(WORK ITEM): Your response should consist of every record, exactly as given.

(RECORDS FOR THIS TASK):
◇ ◇ ◇ ◇ ◇

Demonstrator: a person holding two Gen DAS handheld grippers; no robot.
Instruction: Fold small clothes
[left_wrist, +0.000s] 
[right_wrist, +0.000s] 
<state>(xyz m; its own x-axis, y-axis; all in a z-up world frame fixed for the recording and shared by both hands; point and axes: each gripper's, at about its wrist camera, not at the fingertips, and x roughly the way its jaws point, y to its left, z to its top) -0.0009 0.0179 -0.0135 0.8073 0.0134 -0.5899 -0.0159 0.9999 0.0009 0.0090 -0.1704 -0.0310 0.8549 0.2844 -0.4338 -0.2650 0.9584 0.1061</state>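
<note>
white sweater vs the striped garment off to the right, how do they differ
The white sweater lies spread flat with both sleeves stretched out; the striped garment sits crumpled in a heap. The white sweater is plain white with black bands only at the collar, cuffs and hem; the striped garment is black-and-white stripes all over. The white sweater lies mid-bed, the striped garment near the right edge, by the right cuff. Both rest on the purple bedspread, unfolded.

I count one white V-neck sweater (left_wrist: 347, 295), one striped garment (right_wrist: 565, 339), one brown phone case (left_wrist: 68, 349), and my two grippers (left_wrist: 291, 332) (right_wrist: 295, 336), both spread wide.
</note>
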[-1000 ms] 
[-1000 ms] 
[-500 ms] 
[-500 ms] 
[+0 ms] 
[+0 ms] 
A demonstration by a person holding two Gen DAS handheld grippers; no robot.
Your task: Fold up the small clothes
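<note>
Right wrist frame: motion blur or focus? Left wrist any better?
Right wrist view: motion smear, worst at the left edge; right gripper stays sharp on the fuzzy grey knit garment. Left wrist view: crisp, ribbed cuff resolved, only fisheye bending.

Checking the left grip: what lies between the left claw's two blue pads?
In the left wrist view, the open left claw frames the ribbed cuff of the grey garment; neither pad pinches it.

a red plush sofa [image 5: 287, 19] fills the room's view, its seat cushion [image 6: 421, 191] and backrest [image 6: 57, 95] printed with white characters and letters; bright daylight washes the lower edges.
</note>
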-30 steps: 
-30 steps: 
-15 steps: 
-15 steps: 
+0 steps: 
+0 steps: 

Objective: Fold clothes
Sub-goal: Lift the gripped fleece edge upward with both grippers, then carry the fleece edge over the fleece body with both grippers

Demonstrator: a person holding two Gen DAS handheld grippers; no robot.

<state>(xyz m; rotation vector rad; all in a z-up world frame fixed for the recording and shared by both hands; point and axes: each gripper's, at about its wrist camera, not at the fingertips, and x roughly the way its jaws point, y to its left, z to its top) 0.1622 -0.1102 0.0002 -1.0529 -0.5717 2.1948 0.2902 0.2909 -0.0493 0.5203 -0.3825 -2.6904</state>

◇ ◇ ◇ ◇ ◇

(RESPONSE BOX):
Demonstrator: a person holding two Gen DAS handheld grippers; no robot.
Instruction: Fold small clothes
[left_wrist, +0.000s] 
[right_wrist, +0.000s] 
<state>(xyz m; its own x-axis, y-axis; all in a z-up world frame fixed for the recording and shared by both hands; point and axes: each gripper's, at about its wrist camera, not at the fingertips, and x roughly the way its jaws point, y to its left, z to its top) -0.0009 0.0179 -0.0135 0.8073 0.0134 -0.5899 -0.0159 0.9999 0.0009 0.0090 -0.1704 -0.0310 0.8549 0.2844 -0.4338 -0.2650 0.9584 0.1061</state>
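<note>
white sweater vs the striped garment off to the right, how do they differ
The white sweater lies spread flat with both sleeves stretched out; the striped garment sits crumpled in a heap. The white sweater is plain white with black bands only at the collar, cuffs and hem; the striped garment is black-and-white stripes all over. The white sweater lies mid-bed, the striped garment near the right edge, by the right cuff. Both rest on the purple bedspread, unfolded.

I count one white V-neck sweater (left_wrist: 347, 295), one striped garment (right_wrist: 565, 339), one brown phone case (left_wrist: 68, 349), and my two grippers (left_wrist: 291, 332) (right_wrist: 295, 336), both spread wide.
</note>
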[-1000 ms] 
[-1000 ms] 
[-500 ms] 
[-500 ms] 
[+0 ms] 
[+0 ms] 
A demonstration by a person holding two Gen DAS handheld grippers; no robot.
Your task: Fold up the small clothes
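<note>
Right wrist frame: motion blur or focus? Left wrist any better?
Right wrist view: motion smear, worst at the left edge; right gripper stays sharp on the fuzzy grey knit garment. Left wrist view: crisp, ribbed cuff resolved, only fisheye bending.

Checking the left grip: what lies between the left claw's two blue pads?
In the left wrist view, the open left claw frames the ribbed cuff of the grey garment; neither pad pinches it.

a red plush sofa [image 5: 287, 19] fills the room's view, its seat cushion [image 6: 421, 191] and backrest [image 6: 57, 95] printed with white characters and letters; bright daylight washes the lower edges.
</note>
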-30 steps: 
-30 steps: 
-15 steps: 
-15 steps: 
+0 steps: 
+0 steps: 

Objective: Fold clothes
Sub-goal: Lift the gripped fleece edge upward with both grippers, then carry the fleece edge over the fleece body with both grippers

Demonstrator: a person holding two Gen DAS handheld grippers; no robot.

<state>(xyz m; rotation vector rad; all in a z-up world frame fixed for the recording and shared by both hands; point and axes: each gripper's, at about its wrist camera, not at the fingertips, and x roughly the way its jaws point, y to its left, z to its top) 0.1622 -0.1102 0.0002 -1.0529 -0.5717 2.1948 0.2902 0.2909 -0.0493 0.5203 -0.3825 -2.6904</state>

The full output has already been given.